Как должны цари служить Господу со страхом, если не предотвращая и наказывая с религиозной строгостью все те действия, которые совершаются в противоположность заповедям Господа?.. Как человек, он служит Ему благочестивой жизнью, но как царь, он служит Ему, устанавливая с должной суровостью такие законы, которые предписывают праведное и наказывают противоположное. (Письмо 185.19).
Августин способен привести многочисленные примеры царей, поступавших так в Ветхом Завете. Далее в письме он добавляет:
Конечно, лучше (как никто не мог бы отрицать), чтобы люди были приведены к почитанию Бога учением, чем чтобы они были принуждены к нему страхом наказания или болью; но из этого не следует, что, поскольку первый способ производит лучших людей, теми, кто не поддается ему, следует пренебречь. Ибо многие нашли пользу (как мы доказали и ежедневно доказываем в действенном опыте), будучи сначала принуждены страхом или болью, потом могли поддаться учению или осуществить на деле то, что уже узнали в слове… Хотя лучше те, кто руководствуется любовью, более многочисленны те, кто исправляется страхом. (Письмо 185.21)
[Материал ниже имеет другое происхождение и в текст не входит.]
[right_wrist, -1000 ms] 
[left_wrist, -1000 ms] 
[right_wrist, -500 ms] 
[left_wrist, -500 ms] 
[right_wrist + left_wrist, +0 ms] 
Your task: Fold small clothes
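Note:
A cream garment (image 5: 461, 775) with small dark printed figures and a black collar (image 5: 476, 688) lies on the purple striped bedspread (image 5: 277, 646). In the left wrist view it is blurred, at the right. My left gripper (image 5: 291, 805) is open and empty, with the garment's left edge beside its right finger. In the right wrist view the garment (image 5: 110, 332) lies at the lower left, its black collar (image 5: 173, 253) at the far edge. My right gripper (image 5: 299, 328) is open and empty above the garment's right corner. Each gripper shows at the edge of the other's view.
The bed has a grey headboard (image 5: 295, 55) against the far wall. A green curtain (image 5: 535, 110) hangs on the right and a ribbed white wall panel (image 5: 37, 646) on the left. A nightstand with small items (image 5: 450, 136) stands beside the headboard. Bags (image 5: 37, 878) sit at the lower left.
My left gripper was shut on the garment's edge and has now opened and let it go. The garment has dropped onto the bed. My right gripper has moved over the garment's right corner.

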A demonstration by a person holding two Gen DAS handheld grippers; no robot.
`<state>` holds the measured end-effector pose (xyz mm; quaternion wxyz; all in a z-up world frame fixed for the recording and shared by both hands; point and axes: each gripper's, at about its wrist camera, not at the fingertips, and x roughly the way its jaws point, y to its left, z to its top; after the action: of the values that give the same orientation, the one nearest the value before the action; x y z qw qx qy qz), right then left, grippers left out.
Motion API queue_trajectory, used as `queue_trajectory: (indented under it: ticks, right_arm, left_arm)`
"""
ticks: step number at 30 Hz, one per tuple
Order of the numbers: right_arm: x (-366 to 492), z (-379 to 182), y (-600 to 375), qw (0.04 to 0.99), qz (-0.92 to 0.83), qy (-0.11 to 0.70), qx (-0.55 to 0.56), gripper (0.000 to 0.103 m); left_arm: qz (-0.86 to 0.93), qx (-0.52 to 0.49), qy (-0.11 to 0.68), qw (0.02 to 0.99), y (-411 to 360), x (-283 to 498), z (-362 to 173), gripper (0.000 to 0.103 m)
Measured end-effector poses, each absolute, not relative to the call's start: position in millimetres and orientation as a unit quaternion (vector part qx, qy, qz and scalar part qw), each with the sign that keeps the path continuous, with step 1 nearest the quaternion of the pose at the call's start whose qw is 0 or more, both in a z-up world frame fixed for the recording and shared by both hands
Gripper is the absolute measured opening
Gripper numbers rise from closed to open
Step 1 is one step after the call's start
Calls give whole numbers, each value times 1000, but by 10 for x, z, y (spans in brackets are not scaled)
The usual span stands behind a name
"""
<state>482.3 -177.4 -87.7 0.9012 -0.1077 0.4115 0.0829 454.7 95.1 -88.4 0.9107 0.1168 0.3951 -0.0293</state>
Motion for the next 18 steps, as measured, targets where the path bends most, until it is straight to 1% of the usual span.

Таким образом, христианин-преследователь действует ради блага грешника и еретика. Используя пример неопытного ребенка, забавляющегося со змеями, Августин утверждает, что насильственное удержание людей от поступков, которыми они вредят себе самим, является добрым делом (Письмо 153.4). «Ведь человек, лишенный свободы, которой он злоупотребляет, поступая неправильно», — поясняет Августин в другом письме, — «подавляется ради его же собственной пользы» (Письмо 138.14). И в письме к местному правителю Августин настаивает: «Не их смерти, а их избавления от заблуждения мы ищем совершить с помощью ужаса пред судьями и законами, благодаря которому они могли бы удержаться от падения под наказания вечного суда» (Письмо 100.1). «По этой причине строгость не должна доходить до смерти, поскольку должен быть кто-то, для кого строгость полезна» (Письмо 153.4). Опираясь на пример Христа, принудившего Савла на дороге в Дамаск, Августин доказывает:
Таким образом, почему церковь не должна употреблять силу, заставляя своих потерянных сынов возвратиться, если потерянные сыны толкают других к их погибели?.. Разве это не часть забот пастыря, когда какие-нибудь овцы оставили стадо, хотя бы даже не уведенные насильно, а введенные в заблуждение мягкими словами и льстивыми уговорами, возвратить их обратно в загон их хозяина, когда он найдет их, посредством страха или даже боли от кнута, если они показывают признаки сопротивления? (Письмо 185.23)
Но насколько далеко простирается благо для наказываемых и принуждаемых? Что, если они остаются упорными несмотря на все угрозы, все телесные наказания? Может ли быть благом для них даже их смерть? Этот вопрос манихей Фауст противопоставляет христианскому взгляду. Как могли Моисей или Бог руководствоваться любовью, истребляя все поколение, освобожденное ими из Египта? В чем была польза для убитых? Как Илия помог лжепророкам? Это польза для других? В Письме 138 Августин отвечает: «Чтобы быть невиновными, мы должны не только не вредить никакому человеку, но также удерживать его от греха и наказывать его грех так, чтобы сам наказанный мог получить пользу из своего опыта, или другие могли бы быть предупреждены его примером». Для Августина этот пример простирается даже до смертной казни. Его первоначальные попытки оправдать смертную казнь как форму обуздания грешника, предотвращающего худший грех, было внутренне несогласно с христианством, пока его не приспособило позднейшее развитие концепции чистилища. Подобное применение смертной казни как примера более всего соответствует мировоззрению Августина. Логика этой позиции лежит в понимании Августином истории спасения, в которой будет спасен лишь избранный остаток. По этой причине можно позволить истребить многих в примерном наказании ради пользы немногих, предназначенных к спасению.